WHAT THE EXERCISE ASKS: The expected answer is the set of lines in the data below between the line holding "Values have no" and the line holding "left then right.", inclusive, written out exactly.

DATASET CONTENT:
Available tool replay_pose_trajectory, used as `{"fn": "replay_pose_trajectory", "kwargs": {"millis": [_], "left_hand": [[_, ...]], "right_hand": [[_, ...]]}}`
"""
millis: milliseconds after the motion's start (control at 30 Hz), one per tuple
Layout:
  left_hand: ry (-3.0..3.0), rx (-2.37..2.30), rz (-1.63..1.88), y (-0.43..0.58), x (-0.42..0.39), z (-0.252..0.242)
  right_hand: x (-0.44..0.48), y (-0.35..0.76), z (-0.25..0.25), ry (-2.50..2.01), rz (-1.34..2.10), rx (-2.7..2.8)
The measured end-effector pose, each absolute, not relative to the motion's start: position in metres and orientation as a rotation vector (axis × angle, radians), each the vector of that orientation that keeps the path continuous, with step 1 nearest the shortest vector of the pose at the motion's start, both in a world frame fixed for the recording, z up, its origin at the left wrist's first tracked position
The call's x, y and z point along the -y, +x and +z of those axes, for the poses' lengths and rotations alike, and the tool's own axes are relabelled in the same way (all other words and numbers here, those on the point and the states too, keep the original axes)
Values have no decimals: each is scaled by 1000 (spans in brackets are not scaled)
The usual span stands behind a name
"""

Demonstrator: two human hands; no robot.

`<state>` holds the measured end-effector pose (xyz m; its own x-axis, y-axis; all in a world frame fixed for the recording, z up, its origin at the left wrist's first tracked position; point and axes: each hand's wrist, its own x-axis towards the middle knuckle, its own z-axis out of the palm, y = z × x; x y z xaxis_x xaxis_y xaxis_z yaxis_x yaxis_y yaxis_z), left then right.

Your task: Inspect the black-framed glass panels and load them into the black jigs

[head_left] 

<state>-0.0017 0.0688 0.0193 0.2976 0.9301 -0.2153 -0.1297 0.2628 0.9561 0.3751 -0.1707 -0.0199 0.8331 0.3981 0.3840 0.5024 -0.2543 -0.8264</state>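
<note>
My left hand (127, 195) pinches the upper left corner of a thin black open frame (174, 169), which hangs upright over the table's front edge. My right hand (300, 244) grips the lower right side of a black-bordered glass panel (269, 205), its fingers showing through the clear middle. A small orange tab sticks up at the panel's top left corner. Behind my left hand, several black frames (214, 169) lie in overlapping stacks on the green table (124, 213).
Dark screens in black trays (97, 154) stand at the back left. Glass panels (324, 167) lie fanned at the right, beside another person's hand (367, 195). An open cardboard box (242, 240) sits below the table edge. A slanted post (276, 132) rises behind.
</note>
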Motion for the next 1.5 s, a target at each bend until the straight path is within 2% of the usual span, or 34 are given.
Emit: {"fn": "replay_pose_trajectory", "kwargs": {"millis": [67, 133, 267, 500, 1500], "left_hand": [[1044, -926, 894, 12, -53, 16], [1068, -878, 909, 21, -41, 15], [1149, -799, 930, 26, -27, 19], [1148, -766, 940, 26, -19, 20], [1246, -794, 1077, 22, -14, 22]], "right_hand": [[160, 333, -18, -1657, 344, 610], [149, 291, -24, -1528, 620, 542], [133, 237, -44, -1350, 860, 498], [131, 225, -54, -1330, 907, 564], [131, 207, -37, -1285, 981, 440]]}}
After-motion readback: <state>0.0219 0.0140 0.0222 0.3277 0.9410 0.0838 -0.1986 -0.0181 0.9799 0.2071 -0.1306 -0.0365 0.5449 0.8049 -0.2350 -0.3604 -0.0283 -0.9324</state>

SOLVED PROBLEM:
Values have no decimals: each is scaled by 1000 (spans in brackets are not scaled)
The usual span stands behind a name
"""

Demonstrator: two human hands; no robot.

`<state>` holds the measured end-effector pose (xyz m; its own x-axis, y-axis; all in a world frame fixed for the recording, z up, its origin at the left wrist's first tracked position; point and axes: each hand's wrist, its own x-axis towards the middle knuckle, its own z-axis out of the palm, y = z × x; x y z xaxis_x xaxis_y xaxis_z yaxis_x yaxis_y yaxis_z), left then right.

No other output is needed; the exercise is complete.